Lo specismo nel dibattito etico
Al di là degli impatti su salute umana e ambiente, il dibattito sull’allevamento intensivo riguarda anche questioni etiche legate alla presunzione di superiorità degli esseri umani rispetto alle altre specie. Ce lo spiega il professor Massimo Filippi, professore di Neurologia all’università San Raffaele di Milano, che si occupa di filosofia e etica animale. “Lo specismo non è un pregiudizio, ma un’ideologia giustificazionista, che legittima lo sfruttamento animale dopo aver appurato che da esso si può trarre profitto, permettendo di perpetuarlo. In quest’ottica l’allevamento intensivo è la punta più acuminata dello specismo”.
Soluzioni trasversali
Nonostante la promozione di stili di vita vegani o di pratiche di allevamento non intensive, la Fao ha rilevato che il consumo globale di carne resta elevato, sottolineando l’importanza di soluzioni che oltre al benessere animale, prendano in considerazione anche necessità di mercato e tutela degli allevatori. In Italia il dibattito politico ha portato nel 2024 a una proposta di legge “Oltre gli allevamenti intensivi”, presentata da associazioni e gruppi trasversali di parlamentari. Il testo, fermo in commissione Agricoltura, prevede una moratoria sull’espansione degli allevamenti industriali, puntando a un percorso di riconversione ecologica.
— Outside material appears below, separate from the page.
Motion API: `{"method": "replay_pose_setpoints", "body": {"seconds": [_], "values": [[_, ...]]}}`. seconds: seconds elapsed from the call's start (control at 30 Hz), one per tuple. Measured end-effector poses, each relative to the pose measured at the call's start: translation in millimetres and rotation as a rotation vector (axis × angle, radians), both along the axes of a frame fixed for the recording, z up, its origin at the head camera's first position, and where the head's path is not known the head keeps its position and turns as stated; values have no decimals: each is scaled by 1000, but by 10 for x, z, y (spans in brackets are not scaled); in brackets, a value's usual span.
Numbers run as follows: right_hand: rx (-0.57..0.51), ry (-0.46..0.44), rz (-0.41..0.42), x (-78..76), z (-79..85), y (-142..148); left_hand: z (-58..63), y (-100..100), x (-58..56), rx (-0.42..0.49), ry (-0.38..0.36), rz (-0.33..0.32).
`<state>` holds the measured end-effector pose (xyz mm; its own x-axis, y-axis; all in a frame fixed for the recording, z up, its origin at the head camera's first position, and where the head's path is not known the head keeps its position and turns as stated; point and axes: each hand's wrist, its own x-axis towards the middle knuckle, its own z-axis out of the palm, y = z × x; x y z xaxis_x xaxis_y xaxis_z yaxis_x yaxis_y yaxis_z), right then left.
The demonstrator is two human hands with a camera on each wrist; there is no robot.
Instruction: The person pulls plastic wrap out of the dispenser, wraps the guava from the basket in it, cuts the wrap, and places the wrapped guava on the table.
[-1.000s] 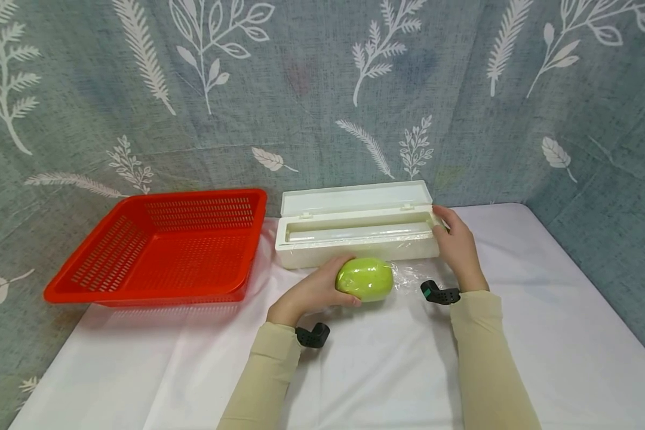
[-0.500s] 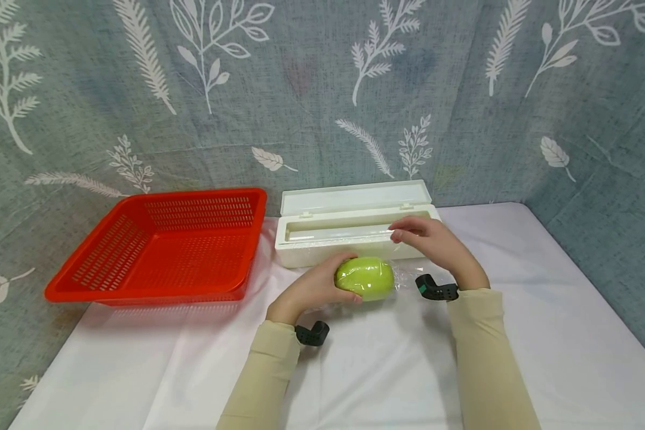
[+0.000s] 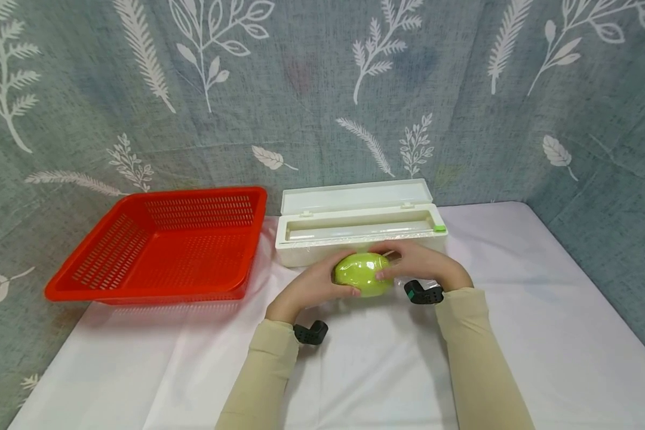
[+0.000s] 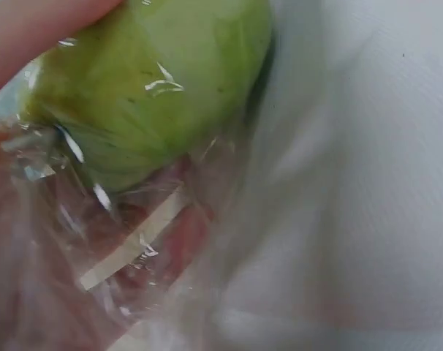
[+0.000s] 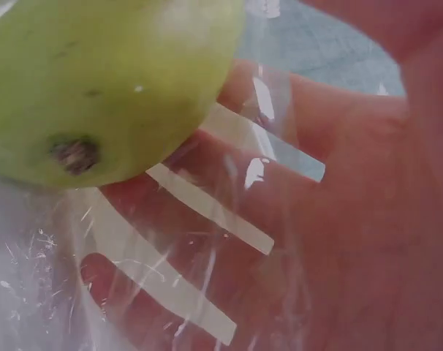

Che il caso emiliano costituisca solo “una macchia su una camicia bianca”, come afferma Bassini, o la punta dell’iceberg di un fenomeno sistemico, è lo spettro di un problema che non può essere ignorato. Etica, ambiente, salute e profitto: dal benessere animale dipendono molti aspetti fondamentali della nostra esistenza, capaci al tempo stesso di far convergere sulla stessa direzione anche posizioni ideologiche contrapposte.